2018 Golden Globes: TV Surprises and Snubs

Posted December 11, 2017 1:36 p.m. EST

The Golden Globe nominations came out this morning, and on the TV side, it was business as usual — which for the Globes means some snazzy out-there choices, predictably unpredictable. The Emmys remain TV’s main award, while the Golden Globes are more of a fun side project. And sometimes, they really are a lot of fun.

Snub: ‘The Good Place’

Nothing for “The Good Place” at all; not a best-comedy nod, not for Ted Danson, not for Kristen Bell, not for D’Arcy Carden. Maybe at the Emmys? The show is so joyously clever and surprising, in an era where many other network comedies are cynical, predictable or just dreadful. “The Good Place” is one of the brightest spots on TV right now, nimbly both highbrow and lowbrow. Give it an award!

Surprise: ‘SMILF’

The Golden Globes love a new comedy, but Showtime’s “SMILF” is still an out-there choice. The show, created by and starring Frankie Shaw — also nominated, in the comedy series lead actress category — follows a single mother in Boston who is barely making ends meet. (It’s interesting, if not always fully hatched.)

Snubs: Comedies

This is a quintessential Golden Globes slate. In recent years, the Globes have fallen hard for Amazon shows, with “Transparent” and “Mozart in the Jungle,” so “The Marvelous Mrs. Maisel” isn’t out of left field. “black-ish” was nominated last year, and “Master of None” earned Aziz Ansari a nomination in 2016, too. “SMILF” is the wild card — there’s often a wild card — and “Will & Grace”? “Will & Grace” was nominated for 27 Golden Globes during its initial run. (It went 0—27, somehow.)

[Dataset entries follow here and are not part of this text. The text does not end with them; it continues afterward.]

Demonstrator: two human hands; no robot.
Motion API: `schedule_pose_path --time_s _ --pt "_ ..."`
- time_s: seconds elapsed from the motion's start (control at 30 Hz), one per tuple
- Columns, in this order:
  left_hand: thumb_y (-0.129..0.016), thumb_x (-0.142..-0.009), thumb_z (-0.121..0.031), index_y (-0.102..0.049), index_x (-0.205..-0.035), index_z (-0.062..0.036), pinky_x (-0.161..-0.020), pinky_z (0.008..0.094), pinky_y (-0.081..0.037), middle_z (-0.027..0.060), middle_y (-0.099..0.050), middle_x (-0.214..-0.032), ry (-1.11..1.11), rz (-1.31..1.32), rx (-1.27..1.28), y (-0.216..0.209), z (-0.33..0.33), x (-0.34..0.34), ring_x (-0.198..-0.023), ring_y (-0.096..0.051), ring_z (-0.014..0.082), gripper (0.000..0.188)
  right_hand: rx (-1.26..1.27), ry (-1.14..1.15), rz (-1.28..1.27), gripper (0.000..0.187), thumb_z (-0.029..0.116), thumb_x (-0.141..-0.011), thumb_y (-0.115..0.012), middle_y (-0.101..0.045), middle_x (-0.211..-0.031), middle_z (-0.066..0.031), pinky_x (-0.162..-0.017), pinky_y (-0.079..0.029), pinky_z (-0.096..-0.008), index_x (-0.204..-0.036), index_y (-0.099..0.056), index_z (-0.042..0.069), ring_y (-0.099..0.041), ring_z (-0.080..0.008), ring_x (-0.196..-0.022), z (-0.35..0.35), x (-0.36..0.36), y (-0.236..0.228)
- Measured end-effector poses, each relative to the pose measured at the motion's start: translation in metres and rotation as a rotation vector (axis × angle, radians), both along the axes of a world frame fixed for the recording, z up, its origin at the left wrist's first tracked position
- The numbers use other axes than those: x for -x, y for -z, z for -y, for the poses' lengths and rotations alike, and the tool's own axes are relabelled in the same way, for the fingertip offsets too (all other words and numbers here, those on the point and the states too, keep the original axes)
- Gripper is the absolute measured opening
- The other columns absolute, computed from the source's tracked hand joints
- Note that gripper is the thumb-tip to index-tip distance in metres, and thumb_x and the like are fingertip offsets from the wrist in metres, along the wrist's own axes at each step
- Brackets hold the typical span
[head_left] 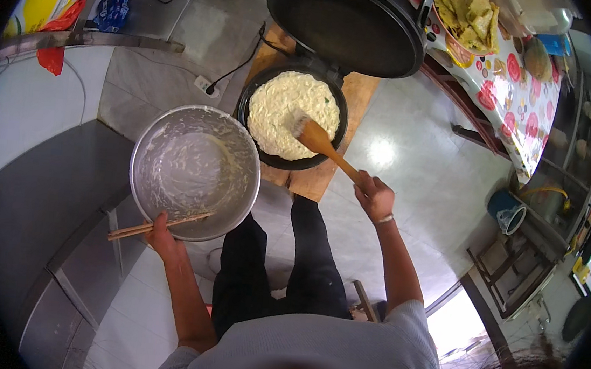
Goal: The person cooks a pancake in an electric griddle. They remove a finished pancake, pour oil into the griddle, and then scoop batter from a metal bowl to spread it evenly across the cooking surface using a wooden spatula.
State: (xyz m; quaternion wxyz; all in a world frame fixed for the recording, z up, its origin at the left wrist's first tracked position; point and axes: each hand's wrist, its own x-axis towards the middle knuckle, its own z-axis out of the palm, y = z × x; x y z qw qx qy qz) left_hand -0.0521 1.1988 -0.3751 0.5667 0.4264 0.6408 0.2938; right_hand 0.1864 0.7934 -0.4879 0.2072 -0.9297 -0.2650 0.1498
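My right hand (374, 197) grips the wooden handle of a broad pastry brush (321, 143). Its pale bristles rest on a round layer of thick, creamy batter (284, 117) dotted with a few green bits. That batter covers the lower plate of a black electric griddle (341, 115), whose round lid (345, 24) stands raised behind it. To the left, my left hand (162, 236) is closed on the near rim of a large metal bowl (141, 164) and on a pair of wooden chopsticks (133, 230). Batter smears line the tilted bowl's inside.
A wooden board (313, 182) lies under the griddle. At the right a table has a patterned cloth (510, 98), with flat yellowish food pieces (468, 17) in a dish. A black cord (239, 63) runs to a white socket (206, 85). A blue bin (506, 210) stands farther right.
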Motion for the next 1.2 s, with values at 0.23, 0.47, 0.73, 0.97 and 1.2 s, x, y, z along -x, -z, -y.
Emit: schedule_pose_path --time_s 0.23,0.47,0.73,0.97,1.2 --pt "-0.057 -0.078 0.002 -0.051 -0.122 0.0014 -0.087 0.0358 -0.048 0.0116 -0.057 -0.113 -0.03 -0.022 0.017 0.011 -0.01 -0.001 -0.098 -0.058 0.0226 0.044 0.1 -0.263 0.098 0.03 0.027 -0.077 -0.068 -0.054 -0.067 -0.003 -0.053 -0.049 -0.0392 -0.106 -0.063 0.018 -0.059 -0.0235 -0.062 -0.036 -0.055 0.047" --pt "-0.062 -0.079 -0.001 -0.054 -0.112 0.0049 -0.082 0.0417 -0.05 0.0148 -0.058 -0.108 -0.064 -0.022 -0.029 0.012 -0.002 0.001 -0.095 -0.059 0.0261 0.035 0.104 -0.049 0.127 0.041 0.026 -0.079 -0.069 -0.056 -0.071 -0.0068 -0.054 -0.048 -0.0402 -0.117 -0.057 0.015 -0.058 -0.0278 -0.061 -0.007 -0.083 0.028" --pt "-0.06 -0.079 0.0 -0.053 -0.115 0.0046 -0.085 0.0412 -0.049 0.0136 -0.058 -0.109 -0.059 -0.041 -0.001 0.009 -0.001 -0.003 -0.097 -0.059 0.0261 0.037 0.058 -0.205 0.017 0.041 0.028 -0.078 -0.068 -0.055 -0.072 -0.0069 -0.055 -0.049 -0.0397 -0.117 -0.059 0.016 -0.058 -0.0269 -0.06 -0.05 -0.042 0.047" --pt "-0.062 -0.078 0.0 -0.052 -0.116 0.0052 -0.083 0.0412 -0.051 0.0147 -0.057 -0.11 -0.063 -0.028 -0.008 0.017 -0.005 0.011 -0.097 -0.059 0.0268 0.04 0.019 0.137 -0.018 0.04 0.027 -0.082 -0.066 -0.06 -0.075 -0.0112 -0.053 -0.049 -0.0415 -0.119 -0.056 0.015 -0.06 -0.0317 -0.063 -0.049 -0.021 0.046" --pt "-0.064 -0.077 -0.002 -0.053 -0.113 0.0042 -0.082 0.04 -0.051 0.0137 -0.057 -0.109 -0.099 -0.059 0.021 0.017 -0.009 0.009 -0.093 -0.059 0.0261 0.038 -0.107 0.442 -0.056 0.04 0.02 -0.081 -0.068 -0.065 -0.085 -0.0164 -0.059 -0.051 -0.0414 -0.118 -0.058 0.009 -0.064 -0.0342 -0.071 -0.077 0.07 0.058"
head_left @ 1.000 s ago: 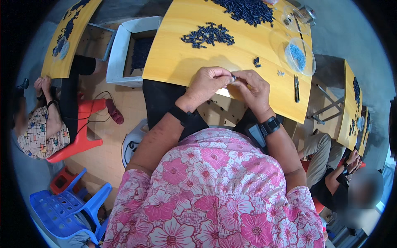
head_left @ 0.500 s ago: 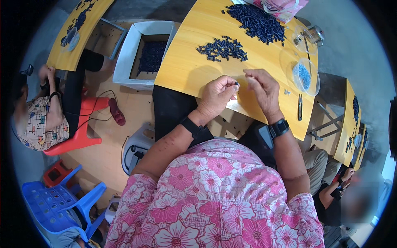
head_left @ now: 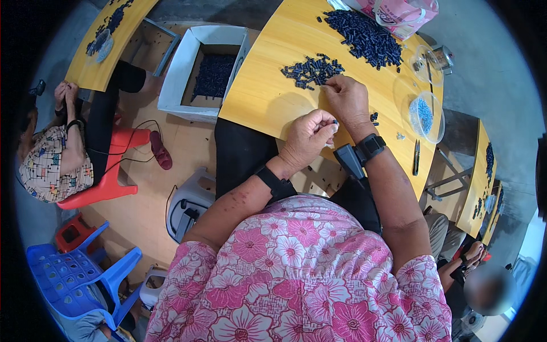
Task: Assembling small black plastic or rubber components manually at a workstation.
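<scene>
My left hand (head_left: 309, 135) is closed in a pinch near the table's front edge. Between its thumb and fingers sits a small dark tube-like piece (head_left: 335, 122) with a bluish end, mostly covered. My right hand (head_left: 350, 101) reaches over the yellow table (head_left: 256, 94), its fingertips pressed together at the near edge of a small pile of dark cylindrical pieces (head_left: 309, 71); what they grip, if anything, is hidden. Behind lies a larger heap of such pieces (head_left: 367, 39). A few dark pieces (head_left: 374, 118) rest just right of my right wrist.
Right of my hands are a clear bowl (head_left: 439, 130) with light blue bits, another clear container (head_left: 420, 61) and slim dark snips (head_left: 416, 158). A pink bag (head_left: 405, 16) stands at the back. Left of the table, a white box (head_left: 175, 85) holds dark pieces. Other people sit at side tables.
My right hand has moved away from beside my left hand, up and leftward to the small pile, its fingers now pinched. My left hand keeps its piece, slightly lower and further right.
</scene>
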Demonstrator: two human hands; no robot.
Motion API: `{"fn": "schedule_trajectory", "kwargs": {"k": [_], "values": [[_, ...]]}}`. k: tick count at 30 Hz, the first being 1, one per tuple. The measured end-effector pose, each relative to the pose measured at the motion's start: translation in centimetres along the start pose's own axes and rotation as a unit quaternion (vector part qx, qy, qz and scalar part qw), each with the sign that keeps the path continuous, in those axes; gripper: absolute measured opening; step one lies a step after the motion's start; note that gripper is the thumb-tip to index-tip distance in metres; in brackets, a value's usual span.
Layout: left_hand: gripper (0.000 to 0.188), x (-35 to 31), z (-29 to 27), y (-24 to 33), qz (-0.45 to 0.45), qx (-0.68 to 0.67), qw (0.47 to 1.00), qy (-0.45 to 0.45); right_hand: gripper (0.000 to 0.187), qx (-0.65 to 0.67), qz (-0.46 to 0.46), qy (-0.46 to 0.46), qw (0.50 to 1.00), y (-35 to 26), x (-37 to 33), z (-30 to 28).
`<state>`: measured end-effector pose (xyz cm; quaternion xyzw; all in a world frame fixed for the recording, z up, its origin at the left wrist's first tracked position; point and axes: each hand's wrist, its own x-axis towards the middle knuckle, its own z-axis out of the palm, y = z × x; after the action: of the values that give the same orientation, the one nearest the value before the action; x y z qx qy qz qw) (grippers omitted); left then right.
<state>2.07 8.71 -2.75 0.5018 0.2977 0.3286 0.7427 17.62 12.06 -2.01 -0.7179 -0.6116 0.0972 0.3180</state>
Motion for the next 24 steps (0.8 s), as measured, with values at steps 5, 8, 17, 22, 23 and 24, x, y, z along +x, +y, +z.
{"fn": "schedule_trajectory", "kwargs": {"k": [5,8,17,22,23,24], "values": [[0.01,0.0,-0.1,-0.1,-0.005,-0.002,1.0,-0.004,0.016,-0.02,0.04,-0.029,0.999,-0.2,0.0,-0.2],[0.011,0.2,0.0,-0.1,-0.005,-0.008,1.0,-0.011,0.011,-0.024,0.012,-0.015,1.0,0.4,-0.6,-0.5],[0.012,0.2,-0.2,0.1,0.007,-0.002,1.0,-0.013,0.013,-0.035,0.014,-0.028,0.999,0.3,-2.3,-1.9],[0.011,0.1,-0.2,0.0,0.011,-0.012,1.0,-0.012,0.013,-0.037,-0.063,-0.041,0.997,-0.3,-2.3,-2.3],[0.011,0.1,-0.1,0.0,0.011,-0.011,1.0,-0.014,0.013,-0.049,-0.076,-0.055,0.994,-0.2,-2.3,-2.3],[0.011,0.1,-0.1,-0.1,0.011,-0.012,1.0,-0.015,0.013,-0.048,-0.075,-0.056,0.994,-0.1,-2.4,-2.2]]}}
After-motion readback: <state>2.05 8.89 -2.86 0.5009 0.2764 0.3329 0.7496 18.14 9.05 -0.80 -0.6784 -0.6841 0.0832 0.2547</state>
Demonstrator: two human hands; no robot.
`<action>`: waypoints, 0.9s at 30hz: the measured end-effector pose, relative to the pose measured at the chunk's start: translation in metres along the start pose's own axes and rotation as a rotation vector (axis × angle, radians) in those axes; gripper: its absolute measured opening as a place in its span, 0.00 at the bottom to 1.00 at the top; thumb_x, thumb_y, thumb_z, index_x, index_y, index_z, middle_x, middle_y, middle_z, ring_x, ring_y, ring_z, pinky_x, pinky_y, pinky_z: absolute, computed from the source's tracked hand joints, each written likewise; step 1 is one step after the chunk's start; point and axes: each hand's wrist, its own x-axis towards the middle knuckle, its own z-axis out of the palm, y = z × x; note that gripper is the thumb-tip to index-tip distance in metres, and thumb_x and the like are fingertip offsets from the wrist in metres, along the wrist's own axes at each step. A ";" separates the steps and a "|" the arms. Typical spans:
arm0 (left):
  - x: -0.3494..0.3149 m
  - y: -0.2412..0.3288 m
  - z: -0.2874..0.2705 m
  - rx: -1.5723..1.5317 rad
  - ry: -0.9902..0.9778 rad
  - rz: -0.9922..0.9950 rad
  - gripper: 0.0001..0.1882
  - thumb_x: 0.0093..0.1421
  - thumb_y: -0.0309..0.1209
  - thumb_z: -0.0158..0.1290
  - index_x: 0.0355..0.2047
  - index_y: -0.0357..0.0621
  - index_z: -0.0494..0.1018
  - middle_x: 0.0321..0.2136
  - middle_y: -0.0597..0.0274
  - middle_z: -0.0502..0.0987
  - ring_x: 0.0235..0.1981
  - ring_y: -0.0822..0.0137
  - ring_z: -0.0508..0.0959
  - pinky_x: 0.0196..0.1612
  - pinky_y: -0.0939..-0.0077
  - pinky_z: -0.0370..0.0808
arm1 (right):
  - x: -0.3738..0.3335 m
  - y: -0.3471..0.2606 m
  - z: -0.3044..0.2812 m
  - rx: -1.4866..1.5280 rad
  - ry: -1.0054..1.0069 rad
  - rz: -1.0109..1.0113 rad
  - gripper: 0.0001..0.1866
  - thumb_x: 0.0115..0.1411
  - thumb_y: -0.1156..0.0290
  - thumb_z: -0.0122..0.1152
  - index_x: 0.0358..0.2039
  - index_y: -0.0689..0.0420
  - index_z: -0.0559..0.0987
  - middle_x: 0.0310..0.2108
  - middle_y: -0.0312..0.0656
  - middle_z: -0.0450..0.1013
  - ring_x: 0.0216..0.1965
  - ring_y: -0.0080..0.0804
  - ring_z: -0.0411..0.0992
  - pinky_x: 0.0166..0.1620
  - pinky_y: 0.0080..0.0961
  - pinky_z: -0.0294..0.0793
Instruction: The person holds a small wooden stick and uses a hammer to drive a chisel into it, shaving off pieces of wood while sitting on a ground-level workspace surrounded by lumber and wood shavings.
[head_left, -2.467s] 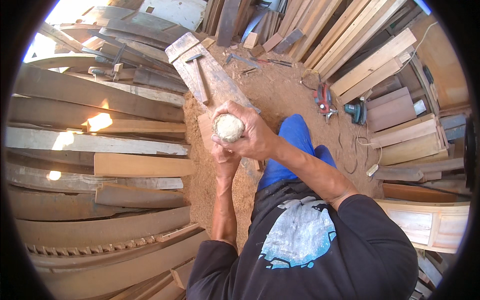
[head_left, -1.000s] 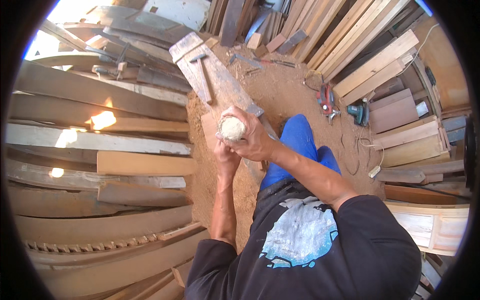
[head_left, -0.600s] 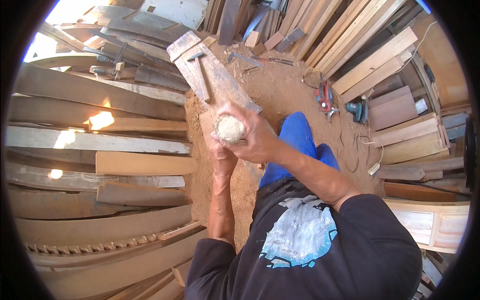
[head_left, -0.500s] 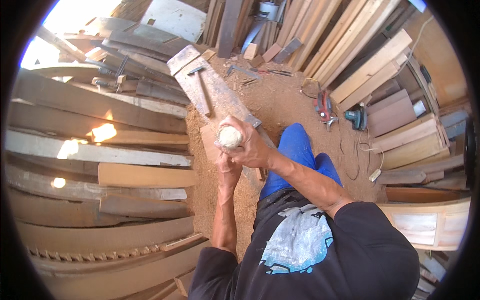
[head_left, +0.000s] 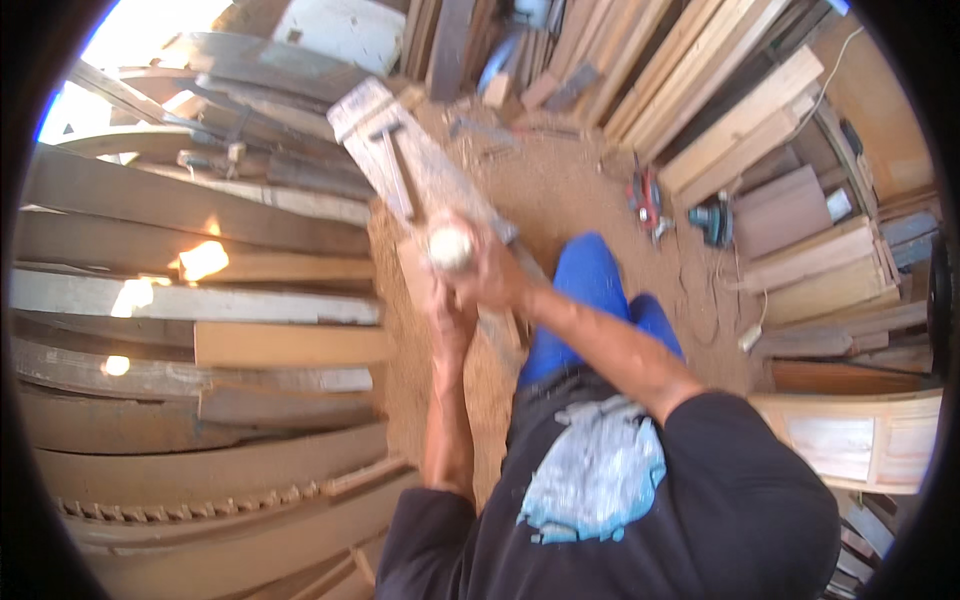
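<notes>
Held up in front of me is a round, pale-ended piece (head_left: 450,248), seen end-on, so its length and kind are hidden. My right hand (head_left: 492,270) wraps round its side. Just below, my left hand (head_left: 450,312) is closed against the right one; motion blur hides what its fingers grip. Beneath and beyond the hands lies a worn wooden plank (head_left: 440,180), slanting away to the far left. A hammer (head_left: 395,170) rests on it, head at the far end and handle toward my hands.
Boards are stacked along the left (head_left: 290,345), and more timber (head_left: 640,80) leans at the back right. On the sawdust-covered floor (head_left: 560,180) lie a red power tool (head_left: 645,200), a green-and-black one (head_left: 712,222) and cords. Metal tools (head_left: 480,128) lie beyond the plank.
The view has shifted slightly and blurred. Both hands, still together round the pale-ended piece, appear a little farther left and up. The hammer stays on the plank.
</notes>
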 end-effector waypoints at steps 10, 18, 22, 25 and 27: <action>-0.008 0.002 -0.005 -0.065 -0.037 0.017 0.19 0.48 0.20 0.59 0.43 0.35 0.74 0.37 0.47 0.78 0.38 0.48 0.79 0.43 0.59 0.76 | -0.013 -0.013 0.004 -0.013 -0.033 -0.070 0.15 0.54 0.73 0.66 0.38 0.59 0.71 0.27 0.35 0.66 0.32 0.20 0.64 0.37 0.24 0.68; 0.020 0.016 -0.013 -0.069 -0.114 -0.085 0.15 0.51 0.21 0.58 0.40 0.33 0.73 0.32 0.49 0.79 0.33 0.54 0.80 0.35 0.67 0.77 | 0.009 0.001 0.002 0.056 -0.021 0.030 0.15 0.52 0.76 0.66 0.38 0.58 0.71 0.28 0.36 0.69 0.32 0.22 0.66 0.38 0.24 0.69; 0.005 -0.003 -0.014 -0.100 -0.135 -0.067 0.20 0.51 0.22 0.59 0.46 0.34 0.71 0.35 0.48 0.78 0.33 0.58 0.78 0.38 0.69 0.76 | 0.003 -0.030 0.007 0.000 -0.016 -0.036 0.13 0.54 0.75 0.66 0.37 0.59 0.71 0.27 0.35 0.67 0.30 0.20 0.64 0.36 0.23 0.69; -0.012 -0.026 0.008 -0.602 -0.030 -0.303 0.24 0.51 0.21 0.59 0.50 0.34 0.69 0.41 0.42 0.76 0.40 0.52 0.79 0.42 0.62 0.76 | -0.014 0.023 0.011 -0.086 0.016 -0.099 0.13 0.53 0.75 0.65 0.37 0.59 0.71 0.27 0.37 0.68 0.30 0.21 0.64 0.36 0.25 0.69; -0.019 -0.039 0.001 0.123 -0.040 0.131 0.19 0.51 0.21 0.58 0.45 0.33 0.71 0.37 0.40 0.78 0.37 0.48 0.80 0.39 0.61 0.76 | -0.013 0.027 0.019 -0.067 0.013 0.068 0.17 0.48 0.78 0.66 0.38 0.58 0.72 0.30 0.41 0.72 0.33 0.28 0.72 0.40 0.29 0.72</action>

Left out, though, are last year’s nominees “Transparent” and “Veep.” “Better Things,” “Glow” and “Insecure” all earned acting nominations for their female leads, but not best comedy nods. “Girls,” which won in 2012 and was nominated twice more, didn’t make it, nor did previous winner “Brooklyn Nine-Nine.”

Surprise: ‘The Sinner’

USA’s murder-mystery miniseries did well ratingswise, but this is a competitive category: “The Sinner” edged out “Twin Peaks: The Return,” “American Horror Story: Cult” and the Emmy nominees “American Crime” and “Genius.”

Snubs: Dramas

This is almost the same drama lineup as last year’s nominees, with “Westworld” swapped out for “The Handmaid’s Tale.” And the truth is it’s not a bad list of contenders: “The Crown,” “Game of Thrones,” “The Handmaid’s Tale,” “Stranger Things” and “This Is Us” is a perfectly serviceable selection.

Missing, though, is of course “The Leftovers,” somehow congenitally unable to garner award nominations despite its forthright excellence. “The Americans” had an off season but still felt like an outside-chance possible contender. More surprising is the absence of shows that seem to have that Golden Globes glint — new shows with darkly jazzy appeal, like recent winners “The Affair” (2014) and “Mr. Robot” (2015). Sorry, “The Deuce” and “Mindhunter.”

Surprise: Katherine Langford, ’13 Reasons Why’

Netflix’s “13 Reasons Why” was one of the buzzier shows of 2017, particularly among younger viewers, but it didn’t seem like an awards contender. Langford stars as Hannah Baker, a high school student who kills herself and leaves behind a series of cassette tapes explaining why.

Snub: ‘Veep’

“Veep” didn’t pick up a single nomination this year. Julia Louis-Dreyfus has been nominated the last five years, though she hasn’t won.

Snubs: Sean Hayes, Debra Messing and Megan Mullally

“Will & Grace” is nominated for best comedy, and Eric McCormack is nominated for best actor in a comedy. But the rest of the “W&G” cast did not get nominated, even though during the show’s previous incarnation everyone was nominated many times.

Surprise: Freddie Highmore

“The Good Doctor” is a ratings bonanza but largely a critical dud, so Highmore’s nod — for his role as a young, autistic doctor — stands out. Sterling K. Brown is the favorite in the best actor in a TV drama category, with two recent Emmy wins and a shimmering universal positive regard. But the Globes love an upset.

Surprise: Jude Law

“Big Little Lies” has burned so brightly in the miniseries and made-for-TV-movie categories it just about blocked out everyone else — except in the actor category. Robert De Niro, Kyle MacLachlan, Ewan McGregor and Geoffrey Rush are also nominated, but come on. “The Young Pope” has to win something, somehow, someday, eventually, doesn’t it? Just for sheer audacity?